What you will do:
Report, as a single number, how many lines of the records contain the word "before".

Excerpts from a dataset:
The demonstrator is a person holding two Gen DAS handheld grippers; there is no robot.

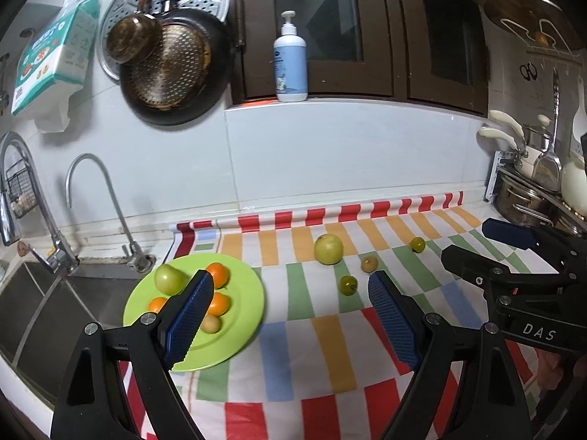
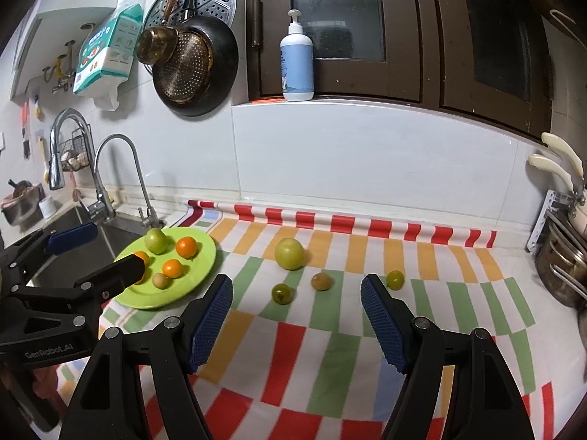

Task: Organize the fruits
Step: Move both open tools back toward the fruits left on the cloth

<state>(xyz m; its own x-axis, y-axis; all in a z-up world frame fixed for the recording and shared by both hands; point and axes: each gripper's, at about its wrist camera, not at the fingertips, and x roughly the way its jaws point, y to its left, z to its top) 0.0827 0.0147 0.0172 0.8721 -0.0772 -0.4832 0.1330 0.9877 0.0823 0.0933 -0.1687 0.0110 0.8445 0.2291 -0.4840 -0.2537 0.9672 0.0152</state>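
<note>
Open right tongs [image 2: 296,315], green plate [image 2: 198,275], scattered fruits [image 2: 290,253]

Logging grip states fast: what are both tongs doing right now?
Left tongs: open, holding nothing.
Right tongs: open, holding nothing.

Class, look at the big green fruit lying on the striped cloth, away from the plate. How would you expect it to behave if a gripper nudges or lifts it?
The big green fruit is round and sits free on the flat striped cloth, so a nudge would probably roll it. Its skin looks smooth, so it may slip unless gripped across its middle. It looks firm and should hold its shape.
</note>
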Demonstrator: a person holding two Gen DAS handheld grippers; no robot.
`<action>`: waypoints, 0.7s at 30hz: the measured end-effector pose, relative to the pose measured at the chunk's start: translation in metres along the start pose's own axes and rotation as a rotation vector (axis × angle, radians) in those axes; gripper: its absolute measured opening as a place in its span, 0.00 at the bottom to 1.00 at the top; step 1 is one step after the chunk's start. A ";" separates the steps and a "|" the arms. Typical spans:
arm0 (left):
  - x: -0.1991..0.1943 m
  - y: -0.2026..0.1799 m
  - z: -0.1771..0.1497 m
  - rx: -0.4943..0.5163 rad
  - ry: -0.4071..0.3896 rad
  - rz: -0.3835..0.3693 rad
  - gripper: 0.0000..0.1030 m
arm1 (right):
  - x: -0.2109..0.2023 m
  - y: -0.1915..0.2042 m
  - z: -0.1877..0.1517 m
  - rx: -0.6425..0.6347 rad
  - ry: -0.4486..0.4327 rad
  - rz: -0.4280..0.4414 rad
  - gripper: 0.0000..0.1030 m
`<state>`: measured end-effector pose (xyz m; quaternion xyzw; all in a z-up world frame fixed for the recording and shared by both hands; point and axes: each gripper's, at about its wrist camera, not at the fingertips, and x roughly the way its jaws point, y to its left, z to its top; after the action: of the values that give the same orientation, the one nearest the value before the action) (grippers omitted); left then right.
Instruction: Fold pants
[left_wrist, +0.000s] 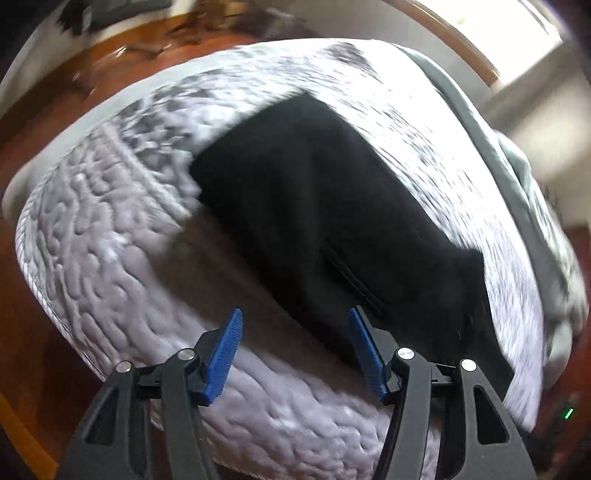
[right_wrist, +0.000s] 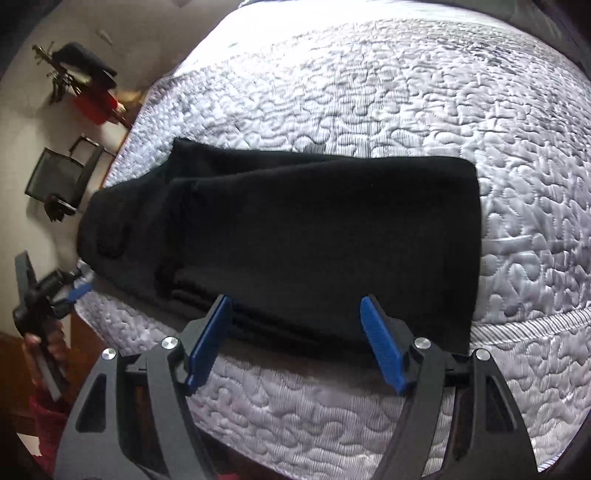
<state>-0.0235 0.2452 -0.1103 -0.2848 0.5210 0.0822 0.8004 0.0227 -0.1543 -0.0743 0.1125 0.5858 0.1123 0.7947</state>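
Observation:
Black pants (right_wrist: 295, 236) lie folded lengthwise on a grey quilted bed (right_wrist: 406, 110), the legs stacked, one end reaching the bed's left edge. My right gripper (right_wrist: 295, 325) is open and empty, hovering just above the near long edge of the pants. My left gripper (left_wrist: 295, 343) is open and empty, above the quilt beside the pants (left_wrist: 332, 206); its right finger is over the black cloth. The left gripper also shows at the left of the right wrist view (right_wrist: 74, 291), next to the pants' end. The left wrist view is motion-blurred.
The bed's quilt (left_wrist: 92, 240) ends near both grippers, with wooden floor (left_wrist: 37, 314) below. A grey blanket (left_wrist: 517, 177) lies at the bed's far side. A black chair (right_wrist: 59, 177) and a red item (right_wrist: 96, 103) stand on the floor left of the bed.

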 end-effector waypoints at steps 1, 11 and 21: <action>0.004 0.012 0.009 -0.050 0.002 -0.018 0.58 | 0.003 -0.001 0.000 0.003 0.006 -0.008 0.70; 0.038 0.056 0.030 -0.251 0.054 -0.161 0.59 | 0.023 -0.010 -0.005 0.025 0.030 -0.011 0.71; 0.031 0.056 0.036 -0.256 0.013 -0.252 0.25 | 0.028 -0.006 -0.004 0.001 0.031 -0.019 0.76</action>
<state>-0.0051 0.3061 -0.1482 -0.4479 0.4716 0.0448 0.7583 0.0271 -0.1515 -0.1029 0.1054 0.5989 0.1062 0.7867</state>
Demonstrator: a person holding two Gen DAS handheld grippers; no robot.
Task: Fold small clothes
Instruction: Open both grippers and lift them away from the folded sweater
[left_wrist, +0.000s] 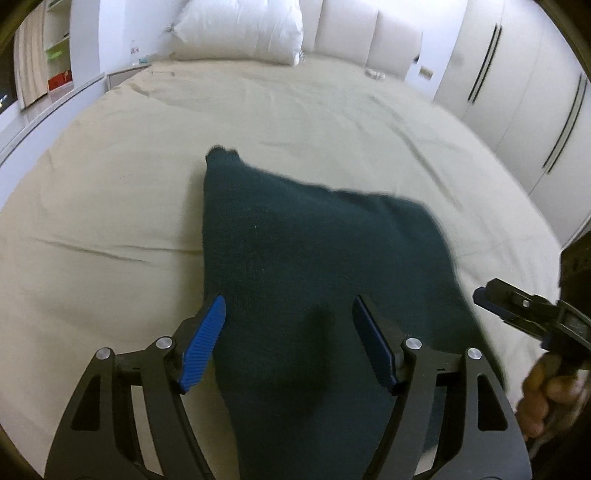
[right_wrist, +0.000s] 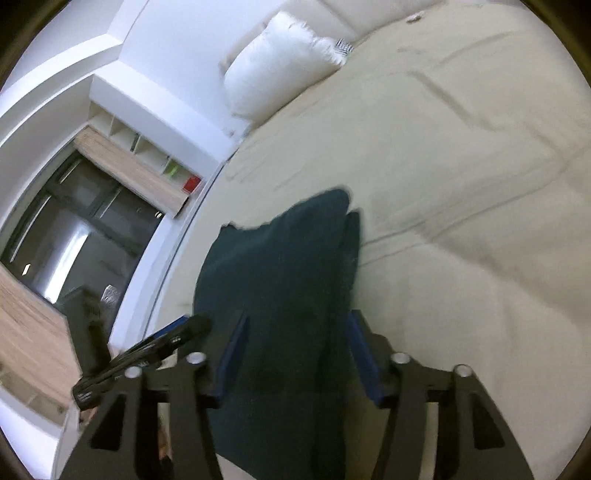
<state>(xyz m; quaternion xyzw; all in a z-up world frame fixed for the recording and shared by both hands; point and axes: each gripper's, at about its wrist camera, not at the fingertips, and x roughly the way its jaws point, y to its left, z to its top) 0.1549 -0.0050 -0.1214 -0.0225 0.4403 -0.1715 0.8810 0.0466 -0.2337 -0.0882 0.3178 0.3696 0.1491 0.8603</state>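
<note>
Left gripper (left_wrist: 288, 314): nearest the left wrist lens, at 6 o'clock of that view. Jaws spread; blue-padded fingers (left_wrist: 207, 339) set apart with dark green knitted garment (left_wrist: 314, 258) lying between and below them. No pad visibly pressing the fabric.

Right gripper (right_wrist: 295, 332): at 6 o'clock of the right wrist view. Jaws spread; same garment (right_wrist: 280, 280) running up between the two blue pads. Contact at the pad faces not determinable owing to blur.

Garment: laid on the beige bed sheet (left_wrist: 110, 206), centre of the left wrist view, reaching from 6 o'clock toward 12 o'clock, one pointed corner at the far end. Appears doubled, with a second layer edge visible at 3 o'clock of the cloth in the right wrist view.

Cross-views: right gripper (left_wrist: 517, 314) at 4 o'clock in the left wrist view, held by a hand (left_wrist: 546, 398); left gripper (right_wrist: 147, 354) at 8 o'clock in the right wrist view.

Surroundings: white pillow (left_wrist: 240, 29) at 12 o'clock at the head of the bed; wardrobe doors (left_wrist: 517, 110) at 2 o'clock; shelf unit (left_wrist: 55, 55) at 10 o'clock; dark window (right_wrist: 74, 221) at 9 o'clock in the right wrist view.
</note>
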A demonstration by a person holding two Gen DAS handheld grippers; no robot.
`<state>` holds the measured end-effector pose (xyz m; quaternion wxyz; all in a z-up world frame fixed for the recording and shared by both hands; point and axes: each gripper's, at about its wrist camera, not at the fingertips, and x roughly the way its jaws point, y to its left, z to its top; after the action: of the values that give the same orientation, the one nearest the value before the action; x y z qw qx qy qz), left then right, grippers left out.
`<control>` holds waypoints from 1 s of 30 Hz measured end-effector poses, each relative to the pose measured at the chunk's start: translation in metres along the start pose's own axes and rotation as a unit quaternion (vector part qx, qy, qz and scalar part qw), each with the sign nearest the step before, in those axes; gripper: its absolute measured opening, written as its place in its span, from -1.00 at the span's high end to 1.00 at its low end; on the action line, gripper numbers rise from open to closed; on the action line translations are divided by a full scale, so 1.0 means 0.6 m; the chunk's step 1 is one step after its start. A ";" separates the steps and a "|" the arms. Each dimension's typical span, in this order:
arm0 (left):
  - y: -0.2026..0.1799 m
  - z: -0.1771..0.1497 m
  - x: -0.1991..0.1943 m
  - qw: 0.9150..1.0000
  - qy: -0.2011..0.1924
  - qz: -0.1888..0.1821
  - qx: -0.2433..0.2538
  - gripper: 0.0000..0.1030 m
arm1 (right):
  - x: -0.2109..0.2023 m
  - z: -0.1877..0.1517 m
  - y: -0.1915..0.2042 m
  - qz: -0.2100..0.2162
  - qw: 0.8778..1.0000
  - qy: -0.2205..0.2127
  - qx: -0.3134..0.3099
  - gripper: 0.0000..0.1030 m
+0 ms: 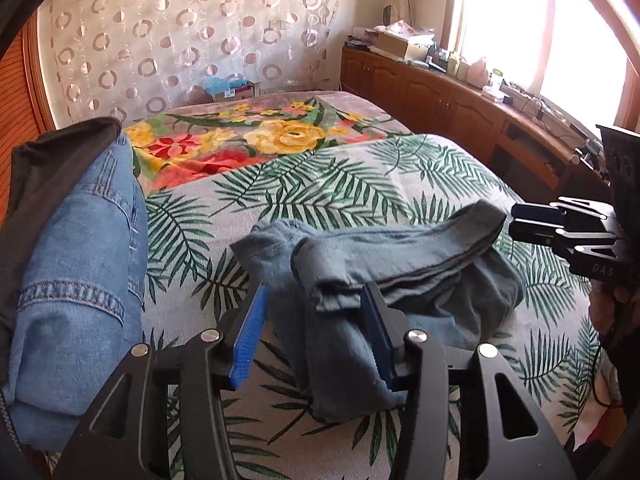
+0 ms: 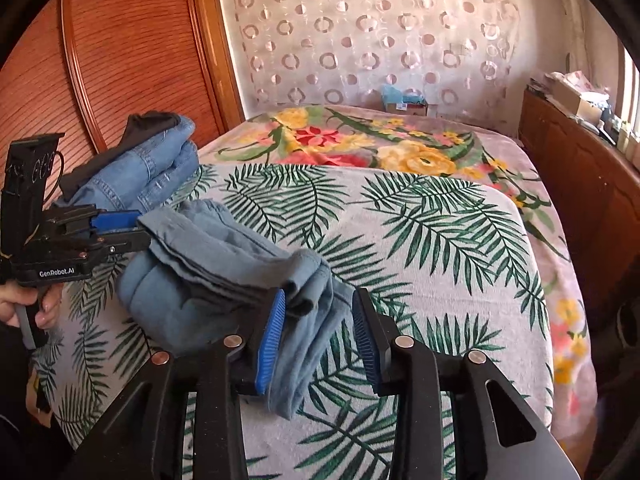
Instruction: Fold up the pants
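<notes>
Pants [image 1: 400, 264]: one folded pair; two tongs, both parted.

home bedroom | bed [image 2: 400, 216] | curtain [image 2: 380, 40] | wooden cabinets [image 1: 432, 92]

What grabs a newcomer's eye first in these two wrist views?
The folded grey-blue pants lying in a bundle mid-bed on the palm-leaf sheet, with the left gripper and right gripper open at either end, cloth between the pads but not pinched. Next, the bright floral blanket beyond it toward the wall, and the stack of denim jeans at the bed's edge by the wooden panel.
</notes>
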<state>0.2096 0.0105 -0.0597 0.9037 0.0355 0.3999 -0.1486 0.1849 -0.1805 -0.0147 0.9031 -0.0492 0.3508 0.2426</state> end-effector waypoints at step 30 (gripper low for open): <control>0.004 0.024 0.068 0.999 0.033 0.032 0.018 -0.54 | 0.072 0.054 -0.010 -0.048 0.999 0.013 -0.019 0.25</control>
<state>0.2468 0.0003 -0.0798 0.8937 0.0690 0.4251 -0.1259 0.2349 -0.1598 -0.0192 0.9079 -0.0867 0.3553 0.2050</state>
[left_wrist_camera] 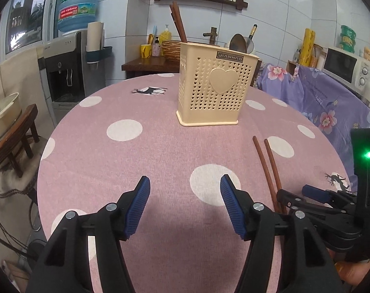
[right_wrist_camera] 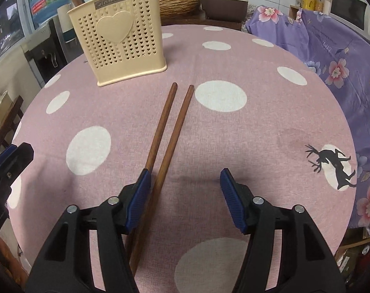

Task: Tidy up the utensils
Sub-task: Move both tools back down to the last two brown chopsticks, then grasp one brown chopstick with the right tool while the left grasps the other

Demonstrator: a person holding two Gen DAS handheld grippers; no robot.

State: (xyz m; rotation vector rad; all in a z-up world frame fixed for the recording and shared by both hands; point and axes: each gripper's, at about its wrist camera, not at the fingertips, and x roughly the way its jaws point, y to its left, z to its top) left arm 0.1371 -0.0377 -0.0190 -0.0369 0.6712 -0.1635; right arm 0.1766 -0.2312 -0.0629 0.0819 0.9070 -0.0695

Response to this task:
3